Anyways, Im pretty happy with havoc so far.  I took some epistane when it first came out and wasnt exactly happy with it, but that could have been because of several factors.  Right now, things are going pretty well.  The cycle is dragging on, and I feel like I've been on too long.  I havnt noticed any bad sides though, because I havnt noticed any shutdown, no acne, no water, no lethargy, nothing really except for a stronger sense of getting the job done in the weight room.  I've never really noticed any bad sides except from superdrol and phera, so that was kind of expected, although I know that without bloodwork, you have no way of detemining what is really going on.


----------



## egodog48 (Dec 1, 2008)

I'll start posting some more numbers here this week.  I stopped logging on to this site at work since I heard it was against policy.  I am sure I could swing it and make it "part" of my job, but why risk it.

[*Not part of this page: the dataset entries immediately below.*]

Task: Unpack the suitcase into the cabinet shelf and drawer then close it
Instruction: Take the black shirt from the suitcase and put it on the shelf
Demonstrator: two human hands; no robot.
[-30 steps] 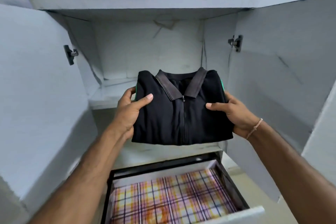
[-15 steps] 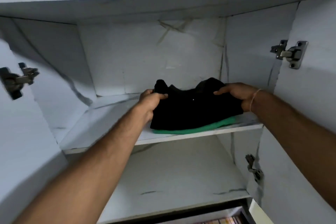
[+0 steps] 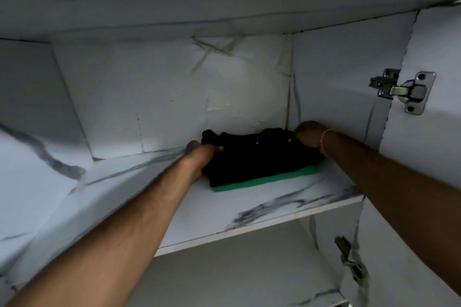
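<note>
one head cam, close in, facing fwd & slightly up into cabinet shelf (image 3: pixel 262 209)

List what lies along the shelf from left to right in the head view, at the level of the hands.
Left hand → folded black shirt → right hand → upper door hinge.

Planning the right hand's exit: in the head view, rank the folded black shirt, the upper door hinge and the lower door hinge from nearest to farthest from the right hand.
1. Folded black shirt, on the shelf: the right hand grips its far right corner.
2. Upper door hinge, up and to the right.
3. Lower door hinge, well below, under shelf level.
</note>
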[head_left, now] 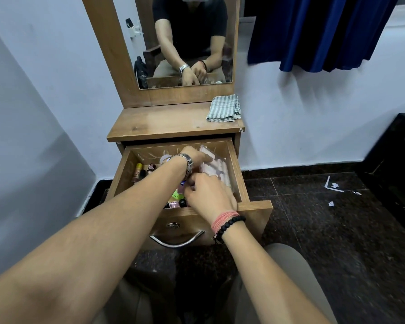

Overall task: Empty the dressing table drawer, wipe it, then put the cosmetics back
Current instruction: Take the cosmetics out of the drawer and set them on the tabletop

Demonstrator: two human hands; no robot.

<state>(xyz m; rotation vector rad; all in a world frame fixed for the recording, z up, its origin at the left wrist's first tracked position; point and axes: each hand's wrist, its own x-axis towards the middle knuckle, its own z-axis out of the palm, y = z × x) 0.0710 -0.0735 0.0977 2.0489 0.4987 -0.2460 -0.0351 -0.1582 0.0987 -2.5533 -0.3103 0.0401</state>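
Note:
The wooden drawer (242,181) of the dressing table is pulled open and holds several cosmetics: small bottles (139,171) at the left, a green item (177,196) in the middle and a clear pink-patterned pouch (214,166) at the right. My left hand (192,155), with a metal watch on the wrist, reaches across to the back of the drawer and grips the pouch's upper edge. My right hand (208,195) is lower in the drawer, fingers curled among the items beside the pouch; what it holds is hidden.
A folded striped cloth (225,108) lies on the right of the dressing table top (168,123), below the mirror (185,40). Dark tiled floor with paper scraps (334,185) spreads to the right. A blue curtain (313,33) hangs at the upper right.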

Numbers will be posted tonight to see if I got anywhere.


----------



## egodog48 (Dec 1, 2008)

OKay, tonight started off a little slow because I once again got in later than I wanted, which I had actually been getting in fairly early but oh well.

INcline BB bench-1x225x10
                       4x315x3
BB bench-1x225x12
              4x295x6
              1x315x4
Cable flys-5x15
Bosu pushups-2 x failure
ISO leg press-5x20

This was quick and to the point.  Strength didnt feel like it was there as I felt in previous weeks, but unless I am worng, these numbers seem pretty on par with where I should be considering.  Im not eating as much as I had.  I dropped the bold down to 600 only on workout days, and 400 on oother days, so that could be playing a factor.  I am going to slowly taper down beause I dont want there to be any problems coming off, especially since his has gone so long.


----------



## egodog48 (Dec 2, 2008)

Sumo deadlift-3x225x8
Regular BB deadlift-4x425x5
Pullups-3xfailure
Back extensions-5x12
BB Low rows-4x8


----------



## egodog48 (Dec 4, 2008)

So yesterday I blasted shoulders.  Nothing really to post except I did like 8 exercises with alot of supersets.  I smashed it, so I dont really remember what I was pushing cause I was doing alot of drop sets and such.  

ANyways, today I did arms.  

Reverse BB curls-4x bar x12 on one leg each set
Hammer cable try-4x12
Incline DB curl-4x10
Single overhead DB tri ext-4x6
Close grip bench-3xfailure
Poser curls-3x15

I feel pretty good.  Ive been throwing in some core work I havnt really noted.  I measured my arms an dthey are no where near where they were.  I suppose though, I probably look better now, as when they were over 19 I had a much more bloated appearance with tons of stretch marks.  Granted, I still have the stretch marks, but I look much more natural and feel better.  I have been off the creatine for about a month now.  Orotine sucks to mix, and I honestly have never really seen enough off of creatine products to stay on consistently.  This is almost wrapped up, so I will be posting pics soon.


----------



## egodog48 (Dec 7, 2008)

Didnt really plan on taking the weekend off but thats okay.  I'll be back to it tomorrow.  I'm going to try and do a couple maxes and see where I am.


----------



## egodog48 (Dec 10, 2008)

Yesterday was chest day...here is a brief rundown

BB bench-1x135x10
              1x225x8
              1x315x2
              1x375x1
              1x410x1.25 HA!
              1x315x8
              1x315x6
              1x225x20
Yea, alot I know
Gullitine Bench-4x135x15
Cable flys/Bosu pushups-4xfailure
BB reverse curls-4x12
EZ bar curls-6 sets of total failure


Today
BB deadlift-1x225x10
                1x315x10
                1x405x6
                1x475x5
                1x515x1

Goodmornings/Pullups-Superset to failure- 4 sets
Reverse flys-5x12
Dips-4x12
Iso cable tri pulldown-4x12
Skullcrusher-3x12

Well, I have one more pill left for tomorrow morning.  I dont know why it worked like that, maybe I popped and extra couplde or something that I forgot about.  Official weight for me is 238.  Yea, Im very disappoined with my weight.  Right before I got sick I was weighing a solid 248 which I was feeling very good about, and then all that crap happened.  Im not sure if I spoke about what it ended up being, but it was a hematoma and I was just draining blood into my arm.  Its possible that I got the flu at the same time and lost every bit of weight I had gained.  Luckily though, I kept the strength.  As the numbers above suggest, Im pretty much back to my all time maxes, so that I am happy with.  My all time best max on bech was 420, but I was also doing nothing but training/eating/sleeping, so I'd say this is pretty good considering.  As far as my deads, I do believe this was the most I have ever lifted.  It should be known that there were no suits, no belts, no straps, and only knee wraps to keep my bad knee together.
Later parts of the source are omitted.